Fig. 1. a) Input image.b) First stage output image. Detected text and two examples of false positives regions marked with red circles.
4. CONCLUSIONS AND FURTHER WORK According to the classification presented in Section 2, our method can be classified as a region-based approach in the spatial domain. As this method consist of selecting region candidates using prior statistical models of the fonts and grouping those candidates that fulfils some geometric features (e.g. spatial cohesion), our approach can be defined as bottom-up. The selection of the candidates shown in this paper provides quite satisfactory results. However, complexity and compactness are not selective enough leading to the false positive problem. False positives are non-text regions that are not filetered. For example, the regions marked with a red circle in Fig. 1 b).
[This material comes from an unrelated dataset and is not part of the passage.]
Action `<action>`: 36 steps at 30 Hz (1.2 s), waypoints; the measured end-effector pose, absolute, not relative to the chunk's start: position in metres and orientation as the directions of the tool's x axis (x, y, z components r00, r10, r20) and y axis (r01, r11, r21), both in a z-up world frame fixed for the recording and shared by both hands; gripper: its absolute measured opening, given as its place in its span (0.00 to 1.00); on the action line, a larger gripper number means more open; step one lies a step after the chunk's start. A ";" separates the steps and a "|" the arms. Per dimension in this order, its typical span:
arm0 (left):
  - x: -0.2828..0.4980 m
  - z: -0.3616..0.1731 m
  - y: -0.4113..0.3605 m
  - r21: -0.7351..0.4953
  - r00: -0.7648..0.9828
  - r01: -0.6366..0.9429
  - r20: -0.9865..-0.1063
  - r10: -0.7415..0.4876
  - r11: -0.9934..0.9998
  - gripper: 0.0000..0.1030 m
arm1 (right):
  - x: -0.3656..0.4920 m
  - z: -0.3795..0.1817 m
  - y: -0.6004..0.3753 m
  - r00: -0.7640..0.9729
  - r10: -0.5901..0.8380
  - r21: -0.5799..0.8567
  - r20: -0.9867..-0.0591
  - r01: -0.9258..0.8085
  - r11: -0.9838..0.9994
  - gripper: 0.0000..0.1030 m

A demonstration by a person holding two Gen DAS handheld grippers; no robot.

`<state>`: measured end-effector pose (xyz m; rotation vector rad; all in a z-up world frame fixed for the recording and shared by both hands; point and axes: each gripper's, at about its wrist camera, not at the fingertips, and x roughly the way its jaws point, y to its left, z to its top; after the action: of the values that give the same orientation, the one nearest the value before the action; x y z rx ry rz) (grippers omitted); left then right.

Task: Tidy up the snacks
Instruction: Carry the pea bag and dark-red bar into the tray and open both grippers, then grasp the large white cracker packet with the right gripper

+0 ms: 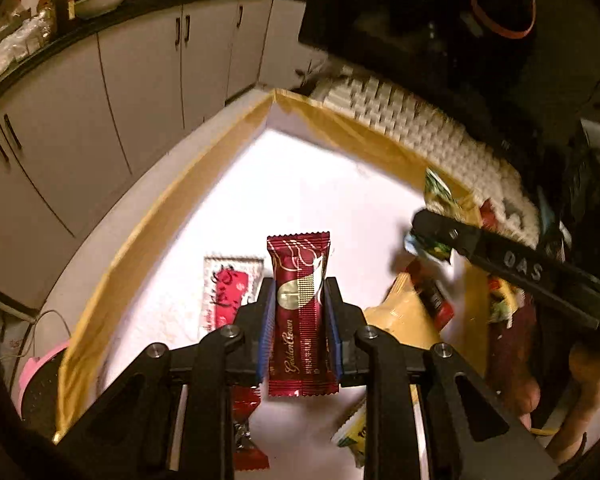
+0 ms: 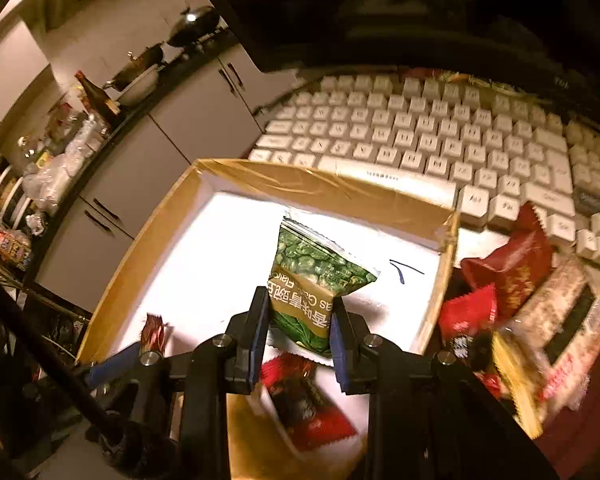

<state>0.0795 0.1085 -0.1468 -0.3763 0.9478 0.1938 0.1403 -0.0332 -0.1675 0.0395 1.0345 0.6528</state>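
My left gripper is shut on a dark red Golden Crown wafer bar, held upright above a shallow white box with a brown taped rim. A pink and white packet lies on the box floor just left of it. My right gripper is shut on a green pea snack bag, hanging over the same white box. In the left wrist view the right gripper reaches in from the right with that green bag. The left gripper's blue pad and bar tip show at lower left in the right wrist view.
A white keyboard lies right behind the box. Several loose snack packets are piled right of the box. A red packet lies under the right gripper. Kitchen cabinets and a cluttered counter stand beyond the table edge. A person's hand holds the right gripper.
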 end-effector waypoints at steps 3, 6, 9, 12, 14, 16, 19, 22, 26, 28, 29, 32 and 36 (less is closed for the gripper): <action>0.079 -0.146 0.105 -0.182 0.559 -0.335 -0.828 0.039 0.924 0.25 | 0.135 -0.167 -0.028 0.363 0.502 0.291 -0.785 -0.499 0.816 0.29; 0.081 -0.153 0.106 -0.166 0.525 -0.343 -0.850 0.042 0.924 0.29 | 0.133 -0.164 -0.028 0.377 0.495 0.279 -0.783 -0.497 0.821 0.30; 0.078 -0.150 0.104 -0.161 0.538 -0.341 -0.841 0.052 0.926 0.53 | 0.130 -0.156 -0.037 0.368 0.552 0.343 -0.749 -0.497 0.797 0.44; 0.067 -0.140 0.099 -0.147 0.587 -0.358 -0.803 0.100 0.922 0.67 | 0.120 -0.141 -0.059 0.359 0.628 0.420 -0.691 -0.508 0.752 0.51; 0.058 -0.132 0.095 -0.156 0.613 -0.365 -0.782 0.111 0.918 0.71 | 0.111 -0.133 -0.076 0.348 0.662 0.462 -0.664 -0.505 0.729 0.54; 0.044 -0.123 0.088 -0.166 0.644 -0.364 -0.755 0.119 0.916 0.74 | 0.095 -0.127 -0.103 0.358 0.710 0.511 -0.606 -0.509 0.693 0.62; 0.021 -0.111 0.075 -0.169 0.680 -0.365 -0.720 0.138 0.915 0.75 | 0.087 -0.129 -0.130 0.360 0.728 0.544 -0.583 -0.492 0.679 0.63; 0.005 -0.100 0.062 -0.215 0.714 -0.344 -0.692 0.106 0.914 0.76 | 0.084 -0.131 -0.157 0.398 0.699 0.515 -0.594 -0.480 0.710 0.63; -0.001 -0.088 0.045 -0.271 0.741 -0.296 -0.670 0.041 0.916 0.76 | 0.094 -0.133 -0.199 0.458 0.640 0.515 -0.616 -0.381 0.768 0.63; 0.000 -0.081 0.034 -0.273 0.750 -0.262 -0.662 0.017 0.926 0.76 | 0.102 -0.138 -0.220 0.467 0.644 0.563 -0.606 -0.320 0.762 0.63; 0.000 -0.078 0.029 -0.268 0.752 -0.248 -0.659 0.011 0.931 0.76 | 0.106 -0.141 -0.227 0.471 0.634 0.572 -0.613 -0.289 0.768 0.63; 0.000 -0.074 0.017 -0.257 0.754 -0.220 -0.657 -0.003 0.941 0.76 | 0.123 -0.145 -0.233 0.463 0.617 0.569 -0.636 -0.258 0.781 0.63; -0.001 -0.079 0.011 -0.255 0.743 -0.211 -0.669 -0.015 0.944 0.76 | 0.145 -0.155 -0.225 0.412 0.581 0.545 -0.702 -0.213 0.811 0.63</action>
<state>-0.0010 0.0110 -0.0787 -0.3270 0.7290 0.1096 0.1454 -0.2253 -0.1551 0.4037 1.0337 0.5164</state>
In order to improve these false positives performances, we are working to introduce more robust criteria (e.g. stroke thickness homogeneity criterion). The introduction in our framework of the second stage is current work. Another advantage of using Max-tree in this framework is that it can be easily extended to deal with video sequences.
5. ACKNOWLEDGES This material is based upon work partially supported by the IST programme of the EU through the NoE IST-2000-32795 SCHEMA and TEC2004-01914 of the Spanish Government.